The following responses address the comments of the reviewing Staff of the United States Securities and Exchange Commission as set forth in a letter dated January 29, 2010 (the “Comment Letter”) relating to the financial statements and related disclosures in the annual report on Form 10-K for the fiscal year-ended January 31, 2009 and the quarterly report on Form 10-Q for the Quarter ended October 31, 2009. The answers set forth herein refer to the Staffs' comments.

Form 10-K for the fiscal year-ended January 31, 2009

Financial Statements

Note 2 (i) – Summary of Significant Accounting Policies, Revenue Recognition, page F-9

1.  
We note your disclosure stated “oil and gas operations are generally conducted jointly with others….” Please disclose how you account for your “gas-balancing” arrangements to comply with EITF 90-22.

Response

The Company’s operating agreements with its partners do not permit the partners to take more than its working interest gas production. If gas balancing situations do arise the Company anticipates applying the “sales method”. This will be disclosed in future filings. The amount of imbalance in terms of units and value is not significant.

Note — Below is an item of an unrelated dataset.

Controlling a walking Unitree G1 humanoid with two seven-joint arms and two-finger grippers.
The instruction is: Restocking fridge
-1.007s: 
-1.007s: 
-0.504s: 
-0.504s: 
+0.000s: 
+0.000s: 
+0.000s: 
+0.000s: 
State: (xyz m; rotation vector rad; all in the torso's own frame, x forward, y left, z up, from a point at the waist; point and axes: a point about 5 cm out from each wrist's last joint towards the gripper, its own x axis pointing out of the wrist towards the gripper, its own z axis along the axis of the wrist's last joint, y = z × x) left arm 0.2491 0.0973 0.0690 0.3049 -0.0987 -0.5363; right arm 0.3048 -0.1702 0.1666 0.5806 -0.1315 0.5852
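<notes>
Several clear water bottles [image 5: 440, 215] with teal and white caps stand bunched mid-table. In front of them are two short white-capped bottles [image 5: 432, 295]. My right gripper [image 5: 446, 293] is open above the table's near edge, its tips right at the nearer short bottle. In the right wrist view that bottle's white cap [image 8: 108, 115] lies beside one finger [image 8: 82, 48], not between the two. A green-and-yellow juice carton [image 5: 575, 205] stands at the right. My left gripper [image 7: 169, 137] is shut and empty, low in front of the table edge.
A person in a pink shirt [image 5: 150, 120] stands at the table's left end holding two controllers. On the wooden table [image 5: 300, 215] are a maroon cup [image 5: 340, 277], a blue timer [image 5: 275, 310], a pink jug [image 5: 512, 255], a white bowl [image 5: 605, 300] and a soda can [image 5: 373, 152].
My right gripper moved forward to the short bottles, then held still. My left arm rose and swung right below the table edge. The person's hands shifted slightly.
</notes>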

Note 4 – Oil and Gas Properties, page F-13

2.  
We note your disclosures regarding the circumstances under which proved and unproved properties were either sold or “considered impaired” resulting in either gains or losses in your statements of operations. Given that you elected to apply the full cost method, gains or losses on sales or abandonments should be accounted for as adjustments to amounts capitalized for the respective cost centers unless you satisfy the criteria outlined in Rule 4-10(c)(6)(i) of Regulation S-X.


Further, since the term “impairment” is utilized in the full cost rules to refer to an assessment of unproved properties that results in these costs being added to the costs of properties subject to amortization, as stated in Rule 4-10(c)(3)(ii)(A), it is important to distinguish between impairments and ceiling test write-downs.

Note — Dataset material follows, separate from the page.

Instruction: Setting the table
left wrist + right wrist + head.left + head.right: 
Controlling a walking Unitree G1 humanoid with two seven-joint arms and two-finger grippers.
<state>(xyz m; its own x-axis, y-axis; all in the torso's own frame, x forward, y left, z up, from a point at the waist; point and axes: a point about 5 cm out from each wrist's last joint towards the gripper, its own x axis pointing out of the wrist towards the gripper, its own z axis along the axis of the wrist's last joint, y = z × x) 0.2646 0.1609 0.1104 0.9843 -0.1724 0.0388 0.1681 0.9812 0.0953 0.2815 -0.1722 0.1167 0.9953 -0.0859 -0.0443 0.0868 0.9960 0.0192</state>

Any disclosures stating that you recorded impairment charges after determining that certain properties “exceeded their estimated realizable value,” should be modified to clarify whether you are actually referring to ceiling test write-downs. If so, please also tell us how your computations are consistent with the ceiling test prescribed in Rule 4-10(c)(4) of Regulation S-X. If the amounts you recorded as impairment charges were not the result of a ceiling test, please quantify the differences and tell us how you propose to properly account for these items.

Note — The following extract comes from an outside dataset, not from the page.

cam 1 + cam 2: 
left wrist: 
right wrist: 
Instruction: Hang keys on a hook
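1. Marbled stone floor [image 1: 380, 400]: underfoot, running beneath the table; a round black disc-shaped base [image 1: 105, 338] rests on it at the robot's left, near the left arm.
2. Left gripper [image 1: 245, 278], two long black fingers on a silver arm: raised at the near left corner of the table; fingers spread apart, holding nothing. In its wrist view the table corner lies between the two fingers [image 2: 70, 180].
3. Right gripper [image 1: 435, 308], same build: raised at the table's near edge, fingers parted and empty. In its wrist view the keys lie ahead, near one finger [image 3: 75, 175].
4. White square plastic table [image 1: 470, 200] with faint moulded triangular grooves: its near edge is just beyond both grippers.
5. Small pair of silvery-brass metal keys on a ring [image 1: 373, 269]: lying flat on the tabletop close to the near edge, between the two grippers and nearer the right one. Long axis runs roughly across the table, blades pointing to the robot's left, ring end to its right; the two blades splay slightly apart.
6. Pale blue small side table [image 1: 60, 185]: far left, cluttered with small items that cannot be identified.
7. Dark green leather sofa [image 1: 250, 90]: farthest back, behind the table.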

On a related point, your description of the ceiling test within your “Oil and Gas Properties” accounting policy note at page F-8, stating that the ceiling includes the lower of cost or estimated fair value of the unproven properties “not included in the costs being amortized” is incorrect and should be modified to eliminate the negative to comply with Rule 4-10(c)(4)(C) of Regulation S-X.
Please submit the accounting and disclosure revisions that you propose to resolve the concerns over your recognition of the various gains, losses and impairments described. If you believe your accounting is consistent with this guidance, please submit details sufficient to understand how you arrived at this view.

Response

We agree that the Form 10-K was not clear as to impairments versus ceiling test write-downs. The carrying amount of petroleum and natural gas properties in our Canadian and U.S. cost centers is substantially comprised of unproven properties and each of the Canadian and U.S. cost centers had limited net book value and limited ceiling test limits (net present value of proven reserves discounted at 10% approximated the carrying amount). Therefore, the distinction between impairments of unproved properties that are transferred to the full cost pool and then expensed through ceiling test write-downs does not significantly impact the financial statements. In addition, this distinction had no impact on the reported results of Triangle. However, we will ensure that this distinction is clarified in future filings.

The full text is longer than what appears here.